They first lived on SW Third and Sheridan Street. They remained there just for a short period of time and then they moved to SW Front and Caruthers Street. My father and my grandparents bought six houses there and when my parents married in 1904, my father and mother lived in one house where I was born, and my grandparents lived next door. The other houses were rental properties. These rentals were part of my grandfather’s business enterprise. My father had a bakery on SW First and Mill St. He went into the bakery business as a very young man. He was 16 when he came to Portland and it was shortly thereafter that he bought this Pioneer Bakery. He had the concession for all of the baked goods in the 1905 Lewis and Clark Exposition. Later he moved to SW First and Sheridan Street and put a bakery in there, which later became the famous Mr. Mosler’s Bakery. My father had neighbors at his first bakery, a Jewish butcher shop, and Jewish grocery stores and later when he moved further south, this was the hub of the Jewish neighborhood where all the shopping was done. There were many Jewish kosher butcher shops, there were grocery stores, there were delicatessens there, there were fish markets and there were bakeries. 
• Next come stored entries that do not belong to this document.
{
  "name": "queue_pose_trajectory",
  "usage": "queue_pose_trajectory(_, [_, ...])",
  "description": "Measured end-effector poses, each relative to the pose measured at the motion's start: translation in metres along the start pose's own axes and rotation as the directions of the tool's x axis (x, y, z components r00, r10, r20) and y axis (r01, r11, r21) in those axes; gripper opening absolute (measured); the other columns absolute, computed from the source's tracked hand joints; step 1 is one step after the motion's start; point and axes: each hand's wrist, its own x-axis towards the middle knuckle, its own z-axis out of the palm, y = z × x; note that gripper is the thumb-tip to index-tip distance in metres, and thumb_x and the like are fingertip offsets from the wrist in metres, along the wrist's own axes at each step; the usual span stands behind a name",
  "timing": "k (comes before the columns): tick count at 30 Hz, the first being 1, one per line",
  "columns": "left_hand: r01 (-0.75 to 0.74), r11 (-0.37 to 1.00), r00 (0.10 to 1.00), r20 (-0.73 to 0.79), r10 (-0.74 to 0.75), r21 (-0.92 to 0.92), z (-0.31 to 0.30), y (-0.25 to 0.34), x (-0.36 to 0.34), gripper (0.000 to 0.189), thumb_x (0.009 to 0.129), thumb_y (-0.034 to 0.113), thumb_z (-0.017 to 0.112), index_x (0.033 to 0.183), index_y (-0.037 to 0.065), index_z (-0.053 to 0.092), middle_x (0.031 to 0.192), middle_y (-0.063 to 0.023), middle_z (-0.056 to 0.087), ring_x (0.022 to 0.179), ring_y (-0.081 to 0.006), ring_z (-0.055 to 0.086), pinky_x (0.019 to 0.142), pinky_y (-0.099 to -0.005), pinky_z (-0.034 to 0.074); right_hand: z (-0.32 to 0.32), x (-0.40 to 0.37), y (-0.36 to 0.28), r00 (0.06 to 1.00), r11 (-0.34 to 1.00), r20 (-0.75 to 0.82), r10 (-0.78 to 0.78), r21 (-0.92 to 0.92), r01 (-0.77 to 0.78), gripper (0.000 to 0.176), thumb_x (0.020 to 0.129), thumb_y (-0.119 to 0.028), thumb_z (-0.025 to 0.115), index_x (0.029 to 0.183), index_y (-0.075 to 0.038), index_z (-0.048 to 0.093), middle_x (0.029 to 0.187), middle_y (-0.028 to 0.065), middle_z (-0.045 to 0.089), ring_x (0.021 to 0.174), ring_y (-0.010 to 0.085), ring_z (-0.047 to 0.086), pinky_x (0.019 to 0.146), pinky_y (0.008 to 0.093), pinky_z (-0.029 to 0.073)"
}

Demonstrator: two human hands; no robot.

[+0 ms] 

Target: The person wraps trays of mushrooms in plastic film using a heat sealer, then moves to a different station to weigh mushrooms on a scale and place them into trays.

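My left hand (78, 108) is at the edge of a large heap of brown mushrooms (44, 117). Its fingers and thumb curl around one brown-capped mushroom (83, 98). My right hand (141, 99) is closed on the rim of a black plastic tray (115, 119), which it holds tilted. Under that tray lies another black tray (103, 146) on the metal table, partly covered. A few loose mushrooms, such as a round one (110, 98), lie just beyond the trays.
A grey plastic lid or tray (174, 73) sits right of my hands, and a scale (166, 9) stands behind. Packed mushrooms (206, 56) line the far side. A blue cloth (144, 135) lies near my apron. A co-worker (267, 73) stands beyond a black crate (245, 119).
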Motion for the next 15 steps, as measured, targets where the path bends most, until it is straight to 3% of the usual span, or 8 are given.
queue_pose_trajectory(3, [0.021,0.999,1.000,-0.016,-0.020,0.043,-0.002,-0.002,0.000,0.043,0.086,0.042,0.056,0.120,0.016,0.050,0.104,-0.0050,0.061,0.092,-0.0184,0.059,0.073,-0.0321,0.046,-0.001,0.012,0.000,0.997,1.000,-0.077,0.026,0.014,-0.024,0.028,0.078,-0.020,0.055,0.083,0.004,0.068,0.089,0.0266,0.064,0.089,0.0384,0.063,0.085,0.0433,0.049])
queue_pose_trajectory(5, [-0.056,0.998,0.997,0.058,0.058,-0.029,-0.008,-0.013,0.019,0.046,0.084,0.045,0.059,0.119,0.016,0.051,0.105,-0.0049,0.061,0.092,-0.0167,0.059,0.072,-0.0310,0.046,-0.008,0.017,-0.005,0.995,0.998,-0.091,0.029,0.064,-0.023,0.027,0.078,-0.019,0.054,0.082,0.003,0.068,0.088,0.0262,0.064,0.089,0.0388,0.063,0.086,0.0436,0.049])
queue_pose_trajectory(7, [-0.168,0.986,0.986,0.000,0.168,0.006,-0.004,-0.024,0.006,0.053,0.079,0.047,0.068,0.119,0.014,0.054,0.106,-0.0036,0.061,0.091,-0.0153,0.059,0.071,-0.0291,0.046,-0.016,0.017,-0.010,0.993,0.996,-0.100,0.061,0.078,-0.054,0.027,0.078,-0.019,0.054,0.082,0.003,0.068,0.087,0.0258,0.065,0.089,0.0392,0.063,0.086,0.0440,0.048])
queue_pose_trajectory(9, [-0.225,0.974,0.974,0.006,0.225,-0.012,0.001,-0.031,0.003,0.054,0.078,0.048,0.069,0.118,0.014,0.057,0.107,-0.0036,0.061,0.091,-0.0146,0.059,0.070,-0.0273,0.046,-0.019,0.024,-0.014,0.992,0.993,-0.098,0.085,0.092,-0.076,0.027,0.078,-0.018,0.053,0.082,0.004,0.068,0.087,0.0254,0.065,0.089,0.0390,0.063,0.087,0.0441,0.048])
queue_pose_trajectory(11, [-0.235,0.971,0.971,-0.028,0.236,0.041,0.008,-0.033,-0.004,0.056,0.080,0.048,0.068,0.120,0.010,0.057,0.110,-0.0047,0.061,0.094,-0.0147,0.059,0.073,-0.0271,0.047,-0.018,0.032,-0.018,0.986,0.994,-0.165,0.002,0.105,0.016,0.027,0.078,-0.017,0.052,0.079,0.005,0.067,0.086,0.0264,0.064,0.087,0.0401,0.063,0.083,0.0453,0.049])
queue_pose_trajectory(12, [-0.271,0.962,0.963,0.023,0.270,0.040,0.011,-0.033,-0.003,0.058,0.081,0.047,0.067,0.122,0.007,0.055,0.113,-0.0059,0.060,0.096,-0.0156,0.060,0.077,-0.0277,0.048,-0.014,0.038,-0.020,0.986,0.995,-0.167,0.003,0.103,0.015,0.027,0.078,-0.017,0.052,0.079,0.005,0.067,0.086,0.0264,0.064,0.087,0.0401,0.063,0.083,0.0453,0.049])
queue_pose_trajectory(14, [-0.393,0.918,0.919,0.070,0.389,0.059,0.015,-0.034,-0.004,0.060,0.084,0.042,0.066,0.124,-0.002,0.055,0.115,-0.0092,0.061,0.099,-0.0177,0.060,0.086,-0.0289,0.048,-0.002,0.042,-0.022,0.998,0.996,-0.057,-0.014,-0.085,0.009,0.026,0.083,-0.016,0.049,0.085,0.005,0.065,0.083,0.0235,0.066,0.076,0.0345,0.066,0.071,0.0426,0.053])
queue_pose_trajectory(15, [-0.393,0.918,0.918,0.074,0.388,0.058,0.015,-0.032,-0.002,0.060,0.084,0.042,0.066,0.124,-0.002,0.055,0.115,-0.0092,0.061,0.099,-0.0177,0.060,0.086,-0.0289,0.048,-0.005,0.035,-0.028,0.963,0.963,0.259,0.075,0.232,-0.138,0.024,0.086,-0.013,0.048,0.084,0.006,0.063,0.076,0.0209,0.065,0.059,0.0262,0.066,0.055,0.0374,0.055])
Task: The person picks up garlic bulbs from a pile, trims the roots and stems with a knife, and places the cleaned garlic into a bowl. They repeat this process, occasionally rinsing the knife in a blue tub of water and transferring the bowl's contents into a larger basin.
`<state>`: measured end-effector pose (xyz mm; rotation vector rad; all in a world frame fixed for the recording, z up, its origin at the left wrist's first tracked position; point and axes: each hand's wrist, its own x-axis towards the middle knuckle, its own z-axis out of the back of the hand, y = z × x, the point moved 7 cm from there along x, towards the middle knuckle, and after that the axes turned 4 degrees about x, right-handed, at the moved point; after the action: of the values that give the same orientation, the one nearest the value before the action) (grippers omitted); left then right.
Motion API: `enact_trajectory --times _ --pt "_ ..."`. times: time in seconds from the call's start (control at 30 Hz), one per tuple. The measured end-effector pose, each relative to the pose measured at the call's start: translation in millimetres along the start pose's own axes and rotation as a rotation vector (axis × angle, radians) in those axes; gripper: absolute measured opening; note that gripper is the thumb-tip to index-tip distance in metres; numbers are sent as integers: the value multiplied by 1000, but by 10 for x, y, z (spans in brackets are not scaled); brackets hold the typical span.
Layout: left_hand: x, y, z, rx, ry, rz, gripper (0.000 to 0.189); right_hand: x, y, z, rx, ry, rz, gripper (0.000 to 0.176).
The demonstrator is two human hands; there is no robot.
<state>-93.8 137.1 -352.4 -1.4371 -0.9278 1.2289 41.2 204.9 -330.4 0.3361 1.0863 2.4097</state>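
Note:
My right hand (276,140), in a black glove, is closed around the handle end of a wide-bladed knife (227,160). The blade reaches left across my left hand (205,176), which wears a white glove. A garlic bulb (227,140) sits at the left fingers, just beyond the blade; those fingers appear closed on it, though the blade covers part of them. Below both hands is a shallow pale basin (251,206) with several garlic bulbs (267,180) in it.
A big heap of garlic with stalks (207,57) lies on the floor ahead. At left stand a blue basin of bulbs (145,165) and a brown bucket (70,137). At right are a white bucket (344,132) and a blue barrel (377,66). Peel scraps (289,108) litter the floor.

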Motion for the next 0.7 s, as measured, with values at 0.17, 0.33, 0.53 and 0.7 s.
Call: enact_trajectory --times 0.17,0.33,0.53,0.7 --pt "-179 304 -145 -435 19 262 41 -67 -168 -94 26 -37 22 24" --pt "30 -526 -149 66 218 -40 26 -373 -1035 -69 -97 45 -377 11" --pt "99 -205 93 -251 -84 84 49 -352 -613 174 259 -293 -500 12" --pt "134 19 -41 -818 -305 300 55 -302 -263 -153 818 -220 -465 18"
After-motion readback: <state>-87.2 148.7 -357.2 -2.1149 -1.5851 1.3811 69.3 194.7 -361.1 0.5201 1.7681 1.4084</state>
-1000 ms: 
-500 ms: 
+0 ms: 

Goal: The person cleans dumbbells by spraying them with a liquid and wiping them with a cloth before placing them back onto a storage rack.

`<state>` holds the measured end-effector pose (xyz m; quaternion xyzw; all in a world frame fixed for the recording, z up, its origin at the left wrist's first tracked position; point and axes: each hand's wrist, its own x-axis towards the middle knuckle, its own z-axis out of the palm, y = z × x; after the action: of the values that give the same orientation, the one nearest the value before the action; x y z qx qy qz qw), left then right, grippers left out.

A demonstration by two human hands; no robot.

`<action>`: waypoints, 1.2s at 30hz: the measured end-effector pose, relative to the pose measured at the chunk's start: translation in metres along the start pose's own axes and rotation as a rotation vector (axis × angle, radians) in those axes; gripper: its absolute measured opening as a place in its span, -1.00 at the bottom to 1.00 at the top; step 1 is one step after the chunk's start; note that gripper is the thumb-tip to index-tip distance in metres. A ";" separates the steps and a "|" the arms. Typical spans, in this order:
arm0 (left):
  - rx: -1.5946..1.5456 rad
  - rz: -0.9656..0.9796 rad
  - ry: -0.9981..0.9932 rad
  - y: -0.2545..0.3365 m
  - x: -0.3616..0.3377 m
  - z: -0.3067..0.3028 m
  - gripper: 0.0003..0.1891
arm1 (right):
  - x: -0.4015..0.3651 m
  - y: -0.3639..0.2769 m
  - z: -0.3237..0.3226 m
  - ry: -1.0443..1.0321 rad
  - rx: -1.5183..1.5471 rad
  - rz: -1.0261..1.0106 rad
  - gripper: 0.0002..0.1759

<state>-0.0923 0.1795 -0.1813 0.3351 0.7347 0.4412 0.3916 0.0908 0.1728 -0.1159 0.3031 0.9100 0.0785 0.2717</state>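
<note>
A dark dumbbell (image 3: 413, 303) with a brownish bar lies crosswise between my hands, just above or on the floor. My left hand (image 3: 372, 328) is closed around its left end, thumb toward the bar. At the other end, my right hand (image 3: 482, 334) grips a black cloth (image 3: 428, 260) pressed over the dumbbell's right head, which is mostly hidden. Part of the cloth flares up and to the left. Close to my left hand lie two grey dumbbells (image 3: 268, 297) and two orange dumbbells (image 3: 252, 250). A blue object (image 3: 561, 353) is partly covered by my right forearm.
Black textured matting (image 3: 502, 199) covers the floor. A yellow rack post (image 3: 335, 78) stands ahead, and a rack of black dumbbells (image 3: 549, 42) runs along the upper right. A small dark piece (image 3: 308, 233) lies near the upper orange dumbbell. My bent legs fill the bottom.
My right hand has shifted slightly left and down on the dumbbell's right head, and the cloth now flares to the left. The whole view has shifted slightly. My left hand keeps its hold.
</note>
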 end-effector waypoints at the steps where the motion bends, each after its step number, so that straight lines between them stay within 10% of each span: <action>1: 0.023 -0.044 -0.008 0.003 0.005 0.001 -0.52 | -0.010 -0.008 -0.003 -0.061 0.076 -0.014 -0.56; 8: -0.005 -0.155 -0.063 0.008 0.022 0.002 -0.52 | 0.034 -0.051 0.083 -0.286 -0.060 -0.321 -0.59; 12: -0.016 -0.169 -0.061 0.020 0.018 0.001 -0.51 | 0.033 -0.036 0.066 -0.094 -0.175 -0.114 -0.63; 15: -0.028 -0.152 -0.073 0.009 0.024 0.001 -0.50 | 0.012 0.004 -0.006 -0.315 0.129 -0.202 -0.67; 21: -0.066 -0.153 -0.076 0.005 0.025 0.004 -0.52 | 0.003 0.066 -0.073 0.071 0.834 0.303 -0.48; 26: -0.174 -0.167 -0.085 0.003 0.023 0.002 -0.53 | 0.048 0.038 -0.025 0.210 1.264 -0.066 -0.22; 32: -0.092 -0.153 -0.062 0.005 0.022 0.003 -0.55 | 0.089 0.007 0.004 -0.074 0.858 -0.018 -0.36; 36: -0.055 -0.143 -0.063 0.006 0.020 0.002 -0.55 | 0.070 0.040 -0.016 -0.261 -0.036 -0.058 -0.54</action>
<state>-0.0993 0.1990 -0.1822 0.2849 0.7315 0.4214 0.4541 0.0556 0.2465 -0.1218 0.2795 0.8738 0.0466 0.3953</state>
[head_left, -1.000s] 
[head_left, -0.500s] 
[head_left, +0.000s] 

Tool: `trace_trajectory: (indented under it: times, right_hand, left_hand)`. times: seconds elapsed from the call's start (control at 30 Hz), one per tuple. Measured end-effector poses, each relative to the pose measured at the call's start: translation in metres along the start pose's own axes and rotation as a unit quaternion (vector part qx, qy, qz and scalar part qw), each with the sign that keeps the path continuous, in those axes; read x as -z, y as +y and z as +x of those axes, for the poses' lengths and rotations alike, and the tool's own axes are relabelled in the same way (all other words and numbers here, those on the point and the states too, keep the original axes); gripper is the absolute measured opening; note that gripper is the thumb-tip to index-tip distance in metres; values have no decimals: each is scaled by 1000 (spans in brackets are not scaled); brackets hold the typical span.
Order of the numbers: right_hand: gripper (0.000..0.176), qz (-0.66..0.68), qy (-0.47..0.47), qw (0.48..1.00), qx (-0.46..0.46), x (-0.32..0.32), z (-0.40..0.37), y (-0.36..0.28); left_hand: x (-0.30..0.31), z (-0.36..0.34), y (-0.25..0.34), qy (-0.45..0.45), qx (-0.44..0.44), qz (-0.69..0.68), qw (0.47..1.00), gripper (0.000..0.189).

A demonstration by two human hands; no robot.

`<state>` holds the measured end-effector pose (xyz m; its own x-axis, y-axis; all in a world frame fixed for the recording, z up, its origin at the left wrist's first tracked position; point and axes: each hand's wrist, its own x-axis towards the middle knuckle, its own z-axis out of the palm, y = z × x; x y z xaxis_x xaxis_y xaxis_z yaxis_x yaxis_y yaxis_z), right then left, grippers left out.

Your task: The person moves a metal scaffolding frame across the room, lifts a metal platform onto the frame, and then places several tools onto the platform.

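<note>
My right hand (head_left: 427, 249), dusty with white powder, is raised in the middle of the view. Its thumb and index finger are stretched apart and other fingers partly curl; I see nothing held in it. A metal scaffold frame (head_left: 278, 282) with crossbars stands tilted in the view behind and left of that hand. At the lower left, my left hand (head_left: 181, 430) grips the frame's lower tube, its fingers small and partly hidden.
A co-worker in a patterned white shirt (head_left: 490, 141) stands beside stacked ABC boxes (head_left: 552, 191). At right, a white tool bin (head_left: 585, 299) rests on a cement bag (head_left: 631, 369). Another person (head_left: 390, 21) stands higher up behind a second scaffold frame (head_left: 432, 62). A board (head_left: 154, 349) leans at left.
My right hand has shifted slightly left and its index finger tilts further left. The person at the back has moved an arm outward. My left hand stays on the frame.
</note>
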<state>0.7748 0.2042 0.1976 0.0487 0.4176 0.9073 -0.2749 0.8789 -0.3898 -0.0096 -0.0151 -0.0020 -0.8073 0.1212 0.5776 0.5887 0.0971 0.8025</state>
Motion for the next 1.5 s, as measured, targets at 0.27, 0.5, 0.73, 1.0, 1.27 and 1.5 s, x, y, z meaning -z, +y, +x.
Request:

In the early days I recall the dry goods store belonging to Mr. Robison, which was a junior department store. Mr. Robison was the man for whom the Robison Jewish Home was named [See information about Hannah Robinson]. Later this building became the Grant Street Theater. There were grocery stores on either corner: Mr. Geller’s, Mr. Pander’s, and further south on the next block was Dr. Cottel. He was an M.D. He had his drug store and upstairs in his building there were several doctors: Dr. Labby, the dentist was there and a Doctor Wolf, an M.D. Then on SW First and Caruthers there was a dry good store also run by some people named Grubman. Later on a Sol Miller had a drug store there and after that Louie Leveton had a drug store and then after that Mr. Korsun had his delicatessen. Further south on the next block, originally there was a dry goods store belonging to Mr. Halperin. He then opened up a Jewish delicatessen in partners with Henry Colistro. It was called Colistro & Halperin

On another corner there were the butcher shops. Catty-corner from the kosher butcher shop was Mr. Koessel’s butcher shop. This was the non-Jewish butcher shop and fish market. They also sold live chickens and many of the Jewish women would go there on the pretext of buying fish or chickens while slyly buying non-kosher meat. However, my mother was a little more brazen. She didn’t come from an Orthodox family so we bought the non-kosher meat part of the time and some of the time my brothers and I would go to the butcher shop in the morning and buy the meat for the day and come home. Mama would prepare our big meal at noon. Our street was Caruthers Street, going from Front Street down to Hood Street. On the corner was a beautiful home belonging to Mr. Luckel. Mr. Luckel had a big soap factory, Luckel, King and Cake Soap factory on the bottom of the hill called Hood Street, which was about a block away from the river. Also on the corner of Front Street, when I was a small child, there was a Hebrew school, and on the corner of First and Sherman Streets there was a Turkish bath and the bath keeper was a Mr. Runstein. He was a famous ne’er-do-well. He had a family of many children. Most of them were delinquents and the charities had to help them out most of the time. Mr. Runstein was a carpenter when he would work.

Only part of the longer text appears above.